# Merckx Race ... opinions ...



## AMP (Jan 3, 2002)

Hi All,

Here's the deal... I'm looking for something that I can use on the bulk of my training rides (150 - 200 mi/wk) so that I can keep my "special" bikes in, well, special condition (they'll get good weather weekend duty).

Currently I have a BMC SL01 for this duty and for many reasons I'm not completely satisfied with it. A good part of my trouble has to do with fit (TT is a bit too long). This frame has proven to be very durable and I have no qualms about beating up the bike on harsh roads or bad weather. Whatever I get, I need to have the same confidence in its durability. 

I started out looking at the Look 461 as I found a nice deal on one and already have a 555 (so I know that it will fit perfectly). I don't want to trash the 555 with daily use so the combo of a good deal on the 461 and predicatble fit/performance makes for a good combo. On the downside I've already got a 555 which is nearly identical to the 461.

I've also found a nice deal on a Merckx Race and the geometry looks to be a much better fit than the BMC. I don't have a local Merckx dealer and have no ability touch or try before I buy. For those of you who know... what's the ride quality like on the Race?
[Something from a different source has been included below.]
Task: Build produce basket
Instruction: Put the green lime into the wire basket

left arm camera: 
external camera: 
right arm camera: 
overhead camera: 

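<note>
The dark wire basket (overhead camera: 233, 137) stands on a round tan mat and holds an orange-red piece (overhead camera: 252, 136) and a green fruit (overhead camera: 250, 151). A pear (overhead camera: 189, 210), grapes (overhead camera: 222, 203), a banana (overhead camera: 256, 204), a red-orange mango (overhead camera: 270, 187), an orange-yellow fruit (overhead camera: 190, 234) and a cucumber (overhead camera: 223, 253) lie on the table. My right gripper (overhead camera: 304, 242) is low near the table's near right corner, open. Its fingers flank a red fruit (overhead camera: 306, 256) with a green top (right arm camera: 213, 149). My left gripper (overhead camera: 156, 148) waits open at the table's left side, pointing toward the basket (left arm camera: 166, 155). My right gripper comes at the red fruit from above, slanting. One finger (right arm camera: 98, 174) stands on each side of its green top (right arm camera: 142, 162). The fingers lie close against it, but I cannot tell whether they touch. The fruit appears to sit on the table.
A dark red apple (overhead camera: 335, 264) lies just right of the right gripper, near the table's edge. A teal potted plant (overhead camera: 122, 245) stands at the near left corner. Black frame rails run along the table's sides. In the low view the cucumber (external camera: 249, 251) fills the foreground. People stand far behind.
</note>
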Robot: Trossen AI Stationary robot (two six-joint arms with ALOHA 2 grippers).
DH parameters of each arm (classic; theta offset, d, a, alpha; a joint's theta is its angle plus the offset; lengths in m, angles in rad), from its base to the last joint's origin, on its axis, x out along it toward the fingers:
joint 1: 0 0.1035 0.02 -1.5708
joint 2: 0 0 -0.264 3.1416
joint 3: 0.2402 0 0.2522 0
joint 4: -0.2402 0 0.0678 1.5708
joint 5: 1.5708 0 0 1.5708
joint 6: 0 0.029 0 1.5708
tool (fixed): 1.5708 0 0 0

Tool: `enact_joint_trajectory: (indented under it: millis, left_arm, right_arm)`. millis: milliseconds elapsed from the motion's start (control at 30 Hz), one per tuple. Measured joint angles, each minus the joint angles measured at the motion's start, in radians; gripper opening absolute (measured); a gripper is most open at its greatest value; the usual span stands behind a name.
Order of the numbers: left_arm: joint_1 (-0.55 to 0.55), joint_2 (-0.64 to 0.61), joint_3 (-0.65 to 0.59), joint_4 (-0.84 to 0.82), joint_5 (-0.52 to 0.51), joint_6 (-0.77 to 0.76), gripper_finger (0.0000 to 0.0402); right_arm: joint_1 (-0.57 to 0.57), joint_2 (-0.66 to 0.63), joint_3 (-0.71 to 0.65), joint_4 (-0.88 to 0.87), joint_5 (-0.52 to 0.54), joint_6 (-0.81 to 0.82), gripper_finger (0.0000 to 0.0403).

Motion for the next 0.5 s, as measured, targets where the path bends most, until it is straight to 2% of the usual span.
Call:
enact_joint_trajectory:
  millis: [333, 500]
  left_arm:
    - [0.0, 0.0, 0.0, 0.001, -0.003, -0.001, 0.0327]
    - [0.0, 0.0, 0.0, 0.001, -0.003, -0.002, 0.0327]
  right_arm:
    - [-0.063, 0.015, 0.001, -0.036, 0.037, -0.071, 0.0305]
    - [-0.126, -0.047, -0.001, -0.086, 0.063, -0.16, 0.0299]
While overall stiffness of the frame is important to me it's even more important to find that delicate balace between comfort and stiffness. 

What are some possible alternatives to the Merckx? I've taken a brief look at the Pinarello Marvel and could even stretch the budget into a Prince if need be...

As you've probably guessed I'm not to interested in the standard offerings from Trek, Specialized, etc......


----------



## Mosovich (Feb 3, 2004)

*I LOVE my Race!*

IMO, it's probably the best fitting bike I've owned. I really like to ride to.  Now, I gotta say though that I had a friend clear coat it for me when I got it. Some how at the factory, they totaly missed the back half of the frame. I was a little bummed about that, but I know for sure now that the frame is really protected. I've got a 55. I was REALLY nervous about the sizing, but took a gamble and it paid off. I use a 130 stem on it which I was nervous about, but it works well. I called Chicalgo Bikeland and the guy tried to tell me I needed a 58, which would've been WAY too big. He was an ahole about it, but I went with my gut instinct and couldn't be happier. If you look at I think the "other builders" forum, I posted a pick of it and of course on the photo gallery. Like I said, I really like it. It's stiff, but of course I'm using Ksyium SL's which to me are super stiff. I've used a reg. build wheel like DA hubs and Open Pro rims and had a smoother ride due to the wheels not being so stiff. Ask away if you have any questions.


----------



## Mosovich (Feb 3, 2004)

*My Race Pic*

My Race, it has a 130 stem on it now and not as much stack.


----------



## eddymerckx#1 (Aug 5, 2005)

Id like info as well I just got a Leader from Tom at GVH bikes at a great price yesterday ,cant wait to put it together, in the middle of movin so it'll be a while,ridin my Merckx corsa& Gios in the meantime


----------



## twelvepercent (Nov 7, 2004)

possible durability issues......A friend of mine asked about Merckx since his friend is the rep. I did some research and found a race team that was breaking the CF stays on the Race model (I forgot the link but it may be Google-able)...The new model is the "Racing" (no CF; all alu) and may be a better choice for a strong rider like yourself looking for durability.
The "premium" looks like a stiff/nice ride quality frame, but is expensive. divve posted a (gray mkt) deal in the Netherlands for Merckx frames.....in the "anybody ridden an MXM" thread"...
FWIW hope this helps!


----------